Krishika Lulla is an Indian film producer. She made her foray into producing films with 2010s romantic film Anjaana Anjaani, a co-production with Sajid Nadiadwala, starring Ranbir Kapoor and Priyanka Chopra. In December 2010, India's first live action animation film Toonpur Ka Superrhero was released, with Krishika at the helm as producer.

Personal life
Krishika married Sunil Lulla, managing director and executive vice-chair of Eros International.

Career
2011 was a successful year for the Lulla with two more movies to her credit – the much acclaimed Chalo Dilli by Shashant Shah, a fun slice of life film starring Lara Dutta and Vinay Pathak and Desi Boyz starring Akshay Kumar, John Abraham, Deepika Padukone and Chitrangada Singh. Desi Boyz had Krishika launching the talented Rohit Dhawan, son of David Dhawan in his directorial debut.

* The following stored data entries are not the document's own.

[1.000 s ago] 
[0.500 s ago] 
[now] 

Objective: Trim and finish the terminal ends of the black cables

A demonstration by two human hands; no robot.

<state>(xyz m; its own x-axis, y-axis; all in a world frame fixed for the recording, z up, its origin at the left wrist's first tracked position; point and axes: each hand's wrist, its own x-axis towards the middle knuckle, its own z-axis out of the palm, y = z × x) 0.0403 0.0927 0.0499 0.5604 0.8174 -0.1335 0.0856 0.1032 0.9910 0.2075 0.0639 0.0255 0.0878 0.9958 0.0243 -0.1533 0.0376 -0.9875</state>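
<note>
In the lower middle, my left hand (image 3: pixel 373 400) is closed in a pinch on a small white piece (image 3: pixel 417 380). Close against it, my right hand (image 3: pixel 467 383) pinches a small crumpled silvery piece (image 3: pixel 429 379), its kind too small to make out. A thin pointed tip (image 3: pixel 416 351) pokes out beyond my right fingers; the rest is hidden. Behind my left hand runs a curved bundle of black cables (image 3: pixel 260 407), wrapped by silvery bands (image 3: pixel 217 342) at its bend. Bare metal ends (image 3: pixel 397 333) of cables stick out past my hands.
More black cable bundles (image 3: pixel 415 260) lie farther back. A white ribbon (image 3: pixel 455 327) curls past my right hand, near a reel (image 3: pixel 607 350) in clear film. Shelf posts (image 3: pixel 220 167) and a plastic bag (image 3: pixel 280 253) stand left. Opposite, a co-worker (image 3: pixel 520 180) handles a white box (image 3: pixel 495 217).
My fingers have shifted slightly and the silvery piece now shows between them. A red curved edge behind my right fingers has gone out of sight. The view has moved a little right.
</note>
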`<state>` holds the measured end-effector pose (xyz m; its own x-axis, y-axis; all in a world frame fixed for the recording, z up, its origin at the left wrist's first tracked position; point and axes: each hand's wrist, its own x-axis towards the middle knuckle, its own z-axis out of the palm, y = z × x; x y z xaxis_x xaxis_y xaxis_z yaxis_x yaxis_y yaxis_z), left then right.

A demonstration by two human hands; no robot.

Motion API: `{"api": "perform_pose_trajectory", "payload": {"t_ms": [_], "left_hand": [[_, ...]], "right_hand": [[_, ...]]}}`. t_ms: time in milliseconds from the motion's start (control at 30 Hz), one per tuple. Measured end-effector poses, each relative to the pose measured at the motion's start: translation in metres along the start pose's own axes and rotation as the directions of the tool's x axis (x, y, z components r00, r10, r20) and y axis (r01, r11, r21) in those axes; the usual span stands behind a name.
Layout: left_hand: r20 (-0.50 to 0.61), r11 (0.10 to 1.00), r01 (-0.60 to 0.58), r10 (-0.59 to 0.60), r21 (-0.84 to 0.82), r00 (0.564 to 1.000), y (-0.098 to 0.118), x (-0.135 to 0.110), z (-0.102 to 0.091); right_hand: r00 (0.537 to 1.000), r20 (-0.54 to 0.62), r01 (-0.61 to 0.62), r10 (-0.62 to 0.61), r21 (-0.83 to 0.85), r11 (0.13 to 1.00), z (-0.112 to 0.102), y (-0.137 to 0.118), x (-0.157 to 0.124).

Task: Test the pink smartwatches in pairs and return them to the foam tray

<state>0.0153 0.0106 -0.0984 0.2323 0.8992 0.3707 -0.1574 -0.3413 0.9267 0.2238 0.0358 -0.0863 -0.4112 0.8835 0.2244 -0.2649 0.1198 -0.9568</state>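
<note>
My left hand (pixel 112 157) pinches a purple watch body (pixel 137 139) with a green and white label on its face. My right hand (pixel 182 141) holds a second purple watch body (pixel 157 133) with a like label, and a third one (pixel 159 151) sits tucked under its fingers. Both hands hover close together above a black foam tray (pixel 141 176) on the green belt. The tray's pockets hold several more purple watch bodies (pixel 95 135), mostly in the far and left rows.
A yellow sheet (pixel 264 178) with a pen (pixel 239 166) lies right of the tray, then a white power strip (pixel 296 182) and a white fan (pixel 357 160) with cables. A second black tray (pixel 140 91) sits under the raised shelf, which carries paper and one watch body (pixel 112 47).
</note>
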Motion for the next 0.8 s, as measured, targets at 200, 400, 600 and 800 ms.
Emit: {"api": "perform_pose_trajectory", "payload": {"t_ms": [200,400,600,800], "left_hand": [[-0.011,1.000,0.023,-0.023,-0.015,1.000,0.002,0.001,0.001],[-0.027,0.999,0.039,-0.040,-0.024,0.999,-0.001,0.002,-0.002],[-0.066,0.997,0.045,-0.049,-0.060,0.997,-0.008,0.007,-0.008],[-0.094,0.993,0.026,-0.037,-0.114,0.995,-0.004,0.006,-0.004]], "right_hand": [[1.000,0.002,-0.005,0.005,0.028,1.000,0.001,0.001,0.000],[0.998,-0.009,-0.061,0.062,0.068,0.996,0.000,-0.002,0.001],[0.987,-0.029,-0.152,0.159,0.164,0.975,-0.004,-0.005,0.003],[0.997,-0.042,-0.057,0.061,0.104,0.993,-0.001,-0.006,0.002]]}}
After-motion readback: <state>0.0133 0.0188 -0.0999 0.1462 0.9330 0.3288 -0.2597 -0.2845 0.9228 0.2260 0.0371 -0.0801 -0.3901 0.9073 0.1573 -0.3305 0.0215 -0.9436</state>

In 2013, Krishika produced the hit romantic saga Raanjhanaa, directed by Anand L. Rai, starring Sonam Kapoor, south sensation Dhanush and Abhay Deol which went on to wow critics and audiences alike. Bajatey Raho was hex production featuring an ensemble cast of Vinay Pathak, Ranvir Shorey, Tusshar Kapoor, Ravi Kishan and Dolly Ahluwalia.

In 2015, Krishika teamed up with notable director Anand L. Rai to present what would be one of the biggest hits of that year, Tanu Weds Manu Returns.  Their association further continued with Happy Bhag Jayegi, directed by Mudassar Aziz, a family entertainer starring Diana Penty, Abhay Deol, Ali Fazal and Momal Sheikh that released on 19 August 2016.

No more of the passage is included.